32 year old male with CRPS in his left knee after an arthroscopic meniscus tear injury.
To practice knee flexion the patient practice lifting his left foot to the second and third stairs. He moves slowly during the entire exercise to preserve control over his movement and avoid pain, and uses excessive ankle dorsi flexion (DF), hip flexion (FLX), and pelvis sway.
In order to prevent the patient’s pelvis sway, the PT supports him from behind. Now when the patient removes his foot from the stair, he drags it to avoid knee FLX, but also slightly bends his knee.
The PT continues to support the patient’s pelvis to prevent its sway. The patient bends his knee slightly more than the last time, but still uses excessive DF, hip FLX, and starts bending his back left to lift his left pelvis side higher.

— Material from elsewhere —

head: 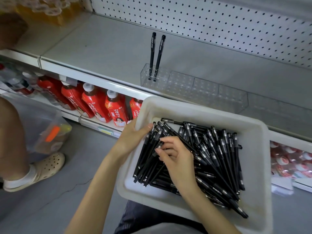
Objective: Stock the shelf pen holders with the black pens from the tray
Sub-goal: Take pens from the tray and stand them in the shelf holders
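A white plastic tray sits low in front of the shelf, full of several black pens in a loose heap. My left hand grips the tray's left rim, thumb over the edge. My right hand is down in the heap, and its fingertips pinch one black pen near the cap. On the grey shelf stands a row of clear pen holders. Two black pens stand upright in the leftmost holder. The other holders look empty.
A white pegboard backs the shelf. Red drink bottles line the lower shelf on the left, and red-and-white packets lie at lower right. Another person's leg and beige clog stand on the floor at left, beside a clear bag.
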The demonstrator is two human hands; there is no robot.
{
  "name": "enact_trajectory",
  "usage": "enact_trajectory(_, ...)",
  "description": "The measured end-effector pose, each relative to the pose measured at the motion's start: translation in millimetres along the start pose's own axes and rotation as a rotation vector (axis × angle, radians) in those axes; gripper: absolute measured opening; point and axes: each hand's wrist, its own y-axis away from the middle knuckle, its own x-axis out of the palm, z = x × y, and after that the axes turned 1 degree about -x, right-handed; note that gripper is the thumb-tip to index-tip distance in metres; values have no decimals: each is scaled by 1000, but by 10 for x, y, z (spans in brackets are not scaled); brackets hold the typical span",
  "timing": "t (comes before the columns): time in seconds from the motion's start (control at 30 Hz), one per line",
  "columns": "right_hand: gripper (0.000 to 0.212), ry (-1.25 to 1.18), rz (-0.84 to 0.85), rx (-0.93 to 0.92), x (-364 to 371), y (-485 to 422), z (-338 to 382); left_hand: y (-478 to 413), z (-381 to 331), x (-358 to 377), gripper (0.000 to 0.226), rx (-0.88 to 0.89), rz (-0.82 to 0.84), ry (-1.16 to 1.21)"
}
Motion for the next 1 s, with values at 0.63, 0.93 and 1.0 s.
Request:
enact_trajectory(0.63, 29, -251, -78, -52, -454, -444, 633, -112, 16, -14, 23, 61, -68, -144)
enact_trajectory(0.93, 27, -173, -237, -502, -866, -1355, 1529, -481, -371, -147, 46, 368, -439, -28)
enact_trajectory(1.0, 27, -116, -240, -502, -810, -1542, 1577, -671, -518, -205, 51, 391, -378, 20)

The patient continues to flex his knee slightly more, and now uses only DF as compensation. He puts only half of his foot on the stair and the PT corrects him.

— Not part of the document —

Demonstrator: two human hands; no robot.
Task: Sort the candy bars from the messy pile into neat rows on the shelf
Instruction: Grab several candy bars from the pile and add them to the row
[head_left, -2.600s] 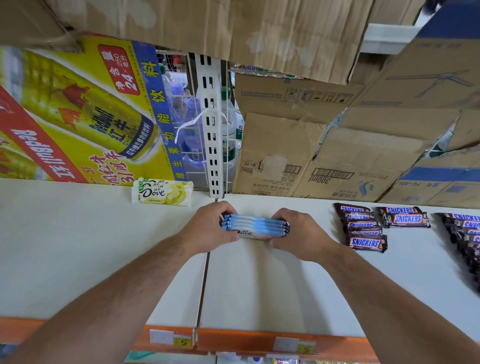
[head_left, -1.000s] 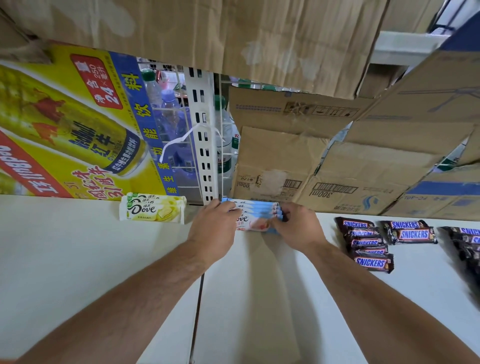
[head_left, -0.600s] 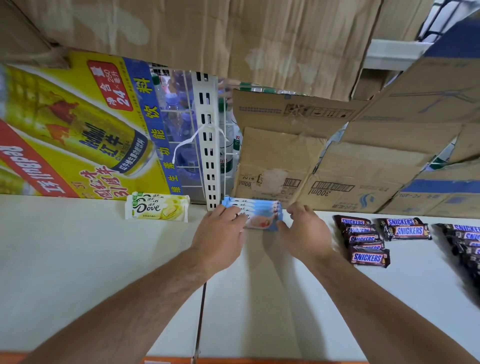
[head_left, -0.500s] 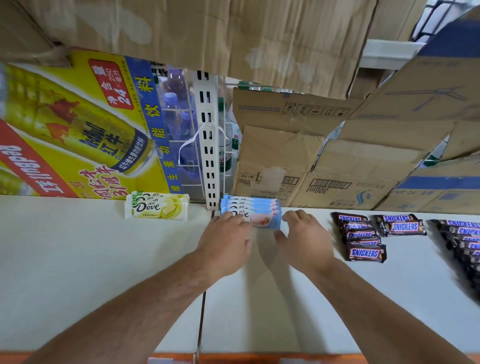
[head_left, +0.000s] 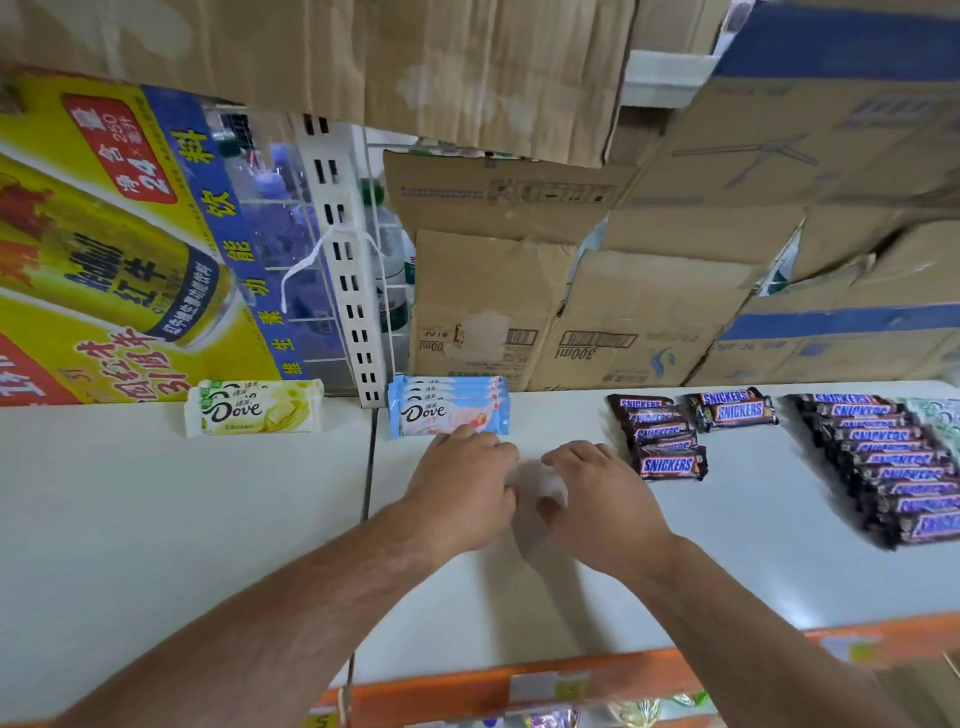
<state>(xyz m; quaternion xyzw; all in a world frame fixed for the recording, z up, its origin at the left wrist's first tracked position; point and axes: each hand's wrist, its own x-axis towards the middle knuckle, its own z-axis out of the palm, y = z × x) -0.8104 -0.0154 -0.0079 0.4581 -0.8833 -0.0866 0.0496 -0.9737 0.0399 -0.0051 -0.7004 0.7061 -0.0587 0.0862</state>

When the patient steps down he again shifts his pelvis posteriorly, drags his foot, and sidebands his back to avoid knee FLX.
To try and get a better knee FLX the patient was asked to lift his left foot to the third stair. He again uses DF, hip FLX, side bend, and foot dragging to avoid knee FLX.
The PT asks the patient to shift his weight over his left leg. The patient complains about the pain, but manages to FLX his knee a bit more. Again, he moves very slowly to manage his pain and fear.